Weltwirtschaft. So hat am Freitag Moody's ihre Prognose für das

Wachstum der G20-Staaten im kommenden Jahr von 3,1% auf 2,8% gesenkt.

Mit einer globalen Rezession hat dies allerdings nichts zu tun.

Zwar schwächeln die Schwellenländer, in den nach wie vor

gewichtigeren Industrieländern wird die Wirtschaft nach derzeitigem

Stand jedoch auch im kommenden Jahr weiter wachsen. Trotz einer

rapiden Zunahme in den zurückliegenden Jahren hält sich der Handel

zwischen China und den USA sowie Europa immer noch insgesamt in

Grenzen, konstatierte Moody's, die für die führende Wirtschaftsmacht

USA im nächsten Jahr ein Wachstum von 2,6% (nach zuvor 2,8%)

prognostiziert.

Die Rezessionsängste vieler Marktteilnehmer halten der Realität

derzeit einfach nicht Stand, wie in der abgelaufenen Woche deutlich

wurde. Reihenweise haben die in den Industrieländern veröffentlichten

Daten nach oben überrascht, darunter die deutliche Aufwärtsrevision

des US-BIP vom zweiten Quartal und der überraschend gestiegene

Ifo-Index. Nachdem zwei US-Notenbanker erklärt hatten, dass aufgrund

der aktuellen Unsicherheiten eine Leitzinserhöhung im September keine

Priorität habe, erklärte der Präsident der St. Louis Fed, James

Bullard, am Freitag, dass die Aussichten der amerikanischen

Wirtschaft weiter gut aussähen und er eine Zinserhöhung in der

Sitzung des Offenmarktausschusses Mitte September bevorzuge.
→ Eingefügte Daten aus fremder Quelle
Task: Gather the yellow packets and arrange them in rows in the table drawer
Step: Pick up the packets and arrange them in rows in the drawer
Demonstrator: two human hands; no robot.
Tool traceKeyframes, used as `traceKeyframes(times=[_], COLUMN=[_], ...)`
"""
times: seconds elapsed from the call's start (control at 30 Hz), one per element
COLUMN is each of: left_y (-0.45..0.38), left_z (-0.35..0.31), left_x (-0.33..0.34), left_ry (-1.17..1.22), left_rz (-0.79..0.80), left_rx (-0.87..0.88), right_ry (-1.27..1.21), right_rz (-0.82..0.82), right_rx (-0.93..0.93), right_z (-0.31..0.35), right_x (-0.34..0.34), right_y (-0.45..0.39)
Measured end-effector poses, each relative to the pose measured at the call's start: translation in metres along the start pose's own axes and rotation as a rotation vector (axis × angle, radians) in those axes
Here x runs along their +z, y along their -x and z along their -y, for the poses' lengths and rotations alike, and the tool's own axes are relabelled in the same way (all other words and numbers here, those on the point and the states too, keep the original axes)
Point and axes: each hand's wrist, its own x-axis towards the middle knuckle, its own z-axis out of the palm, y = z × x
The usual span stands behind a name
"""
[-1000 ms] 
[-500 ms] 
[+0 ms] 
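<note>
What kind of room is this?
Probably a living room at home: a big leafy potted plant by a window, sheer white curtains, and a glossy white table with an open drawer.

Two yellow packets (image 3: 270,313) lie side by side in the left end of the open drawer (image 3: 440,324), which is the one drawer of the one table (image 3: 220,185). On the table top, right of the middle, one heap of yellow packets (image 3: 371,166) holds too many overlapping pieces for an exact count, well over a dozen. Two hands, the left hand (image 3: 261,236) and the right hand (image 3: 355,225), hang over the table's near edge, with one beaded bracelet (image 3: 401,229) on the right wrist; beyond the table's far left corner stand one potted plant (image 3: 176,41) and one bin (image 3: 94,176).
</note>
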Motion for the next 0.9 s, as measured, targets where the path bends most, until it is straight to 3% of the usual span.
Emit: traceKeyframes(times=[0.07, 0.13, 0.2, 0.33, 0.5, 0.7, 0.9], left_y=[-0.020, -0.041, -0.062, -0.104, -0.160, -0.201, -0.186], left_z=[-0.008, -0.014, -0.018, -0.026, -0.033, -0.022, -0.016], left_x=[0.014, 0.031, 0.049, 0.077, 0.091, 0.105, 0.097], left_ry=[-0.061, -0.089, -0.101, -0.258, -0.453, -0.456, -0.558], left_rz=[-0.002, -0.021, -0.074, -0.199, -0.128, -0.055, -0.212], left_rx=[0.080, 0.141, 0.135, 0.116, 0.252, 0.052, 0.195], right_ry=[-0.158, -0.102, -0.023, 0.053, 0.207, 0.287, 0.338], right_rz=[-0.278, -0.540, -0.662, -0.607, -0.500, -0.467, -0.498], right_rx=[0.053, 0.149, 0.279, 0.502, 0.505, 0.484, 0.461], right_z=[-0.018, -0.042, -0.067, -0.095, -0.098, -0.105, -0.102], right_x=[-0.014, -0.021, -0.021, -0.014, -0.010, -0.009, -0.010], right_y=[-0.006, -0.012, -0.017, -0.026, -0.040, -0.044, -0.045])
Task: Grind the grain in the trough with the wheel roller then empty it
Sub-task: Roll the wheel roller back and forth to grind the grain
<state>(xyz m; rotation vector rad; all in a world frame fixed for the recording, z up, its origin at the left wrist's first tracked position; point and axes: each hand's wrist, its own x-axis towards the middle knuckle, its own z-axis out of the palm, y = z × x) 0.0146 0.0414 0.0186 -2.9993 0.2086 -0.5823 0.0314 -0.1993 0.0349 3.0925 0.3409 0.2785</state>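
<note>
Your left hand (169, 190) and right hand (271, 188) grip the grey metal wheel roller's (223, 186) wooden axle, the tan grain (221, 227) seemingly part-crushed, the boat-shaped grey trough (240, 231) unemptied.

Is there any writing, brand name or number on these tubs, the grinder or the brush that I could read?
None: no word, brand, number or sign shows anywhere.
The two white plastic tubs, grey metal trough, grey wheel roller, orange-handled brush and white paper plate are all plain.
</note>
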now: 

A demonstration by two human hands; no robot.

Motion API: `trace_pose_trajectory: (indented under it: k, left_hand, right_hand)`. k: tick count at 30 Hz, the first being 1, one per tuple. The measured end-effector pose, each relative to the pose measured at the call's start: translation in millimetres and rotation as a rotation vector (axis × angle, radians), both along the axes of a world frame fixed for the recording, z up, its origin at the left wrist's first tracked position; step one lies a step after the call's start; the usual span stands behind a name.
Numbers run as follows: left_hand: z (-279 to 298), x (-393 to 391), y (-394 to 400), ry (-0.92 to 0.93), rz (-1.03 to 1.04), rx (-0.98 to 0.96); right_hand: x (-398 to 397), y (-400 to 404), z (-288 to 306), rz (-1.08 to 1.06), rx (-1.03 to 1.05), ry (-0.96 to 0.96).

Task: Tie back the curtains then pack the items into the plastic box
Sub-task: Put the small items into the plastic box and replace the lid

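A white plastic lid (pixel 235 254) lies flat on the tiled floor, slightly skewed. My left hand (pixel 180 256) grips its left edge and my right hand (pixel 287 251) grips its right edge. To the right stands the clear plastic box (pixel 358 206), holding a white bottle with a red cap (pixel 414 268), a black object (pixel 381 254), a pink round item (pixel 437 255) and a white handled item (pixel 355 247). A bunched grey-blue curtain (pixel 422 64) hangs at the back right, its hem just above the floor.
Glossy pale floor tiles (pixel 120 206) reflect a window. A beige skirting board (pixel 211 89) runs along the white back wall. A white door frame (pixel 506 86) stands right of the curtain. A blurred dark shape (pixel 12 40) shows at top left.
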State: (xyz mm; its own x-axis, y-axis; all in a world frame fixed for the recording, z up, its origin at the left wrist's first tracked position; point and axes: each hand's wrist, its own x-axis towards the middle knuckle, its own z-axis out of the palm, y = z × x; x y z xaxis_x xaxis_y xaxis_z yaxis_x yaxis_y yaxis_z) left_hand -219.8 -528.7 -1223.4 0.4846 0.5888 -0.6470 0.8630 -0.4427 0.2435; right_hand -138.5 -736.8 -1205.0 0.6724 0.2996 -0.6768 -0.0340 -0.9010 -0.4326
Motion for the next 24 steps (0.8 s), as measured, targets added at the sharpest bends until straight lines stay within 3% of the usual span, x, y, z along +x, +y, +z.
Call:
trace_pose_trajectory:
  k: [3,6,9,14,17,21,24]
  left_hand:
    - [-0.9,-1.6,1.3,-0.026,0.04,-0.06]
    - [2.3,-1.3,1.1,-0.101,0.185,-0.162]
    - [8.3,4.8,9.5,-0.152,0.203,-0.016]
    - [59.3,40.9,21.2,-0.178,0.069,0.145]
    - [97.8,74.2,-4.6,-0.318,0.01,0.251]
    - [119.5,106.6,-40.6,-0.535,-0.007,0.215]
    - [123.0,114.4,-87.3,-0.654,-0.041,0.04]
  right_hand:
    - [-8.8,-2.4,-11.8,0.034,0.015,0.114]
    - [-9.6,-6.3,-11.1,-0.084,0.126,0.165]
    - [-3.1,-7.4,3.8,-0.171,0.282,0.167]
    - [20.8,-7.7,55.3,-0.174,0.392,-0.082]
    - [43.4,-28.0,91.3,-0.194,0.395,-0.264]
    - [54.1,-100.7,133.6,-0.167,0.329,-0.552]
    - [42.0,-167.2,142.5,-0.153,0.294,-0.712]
Damit steht mit den wichtigen Daten in der neuen Woche, darunter

insbesondere mit dem US-Arbeitsmarktbericht, der große

Realitäts-Check an - sowohl für die derzeitigen Rezessionsängste der

Marktteilnehmer als auch für die Erwartungen für den Zeitpunkt des

"Liftoff" des amerikanischen Leitzinses.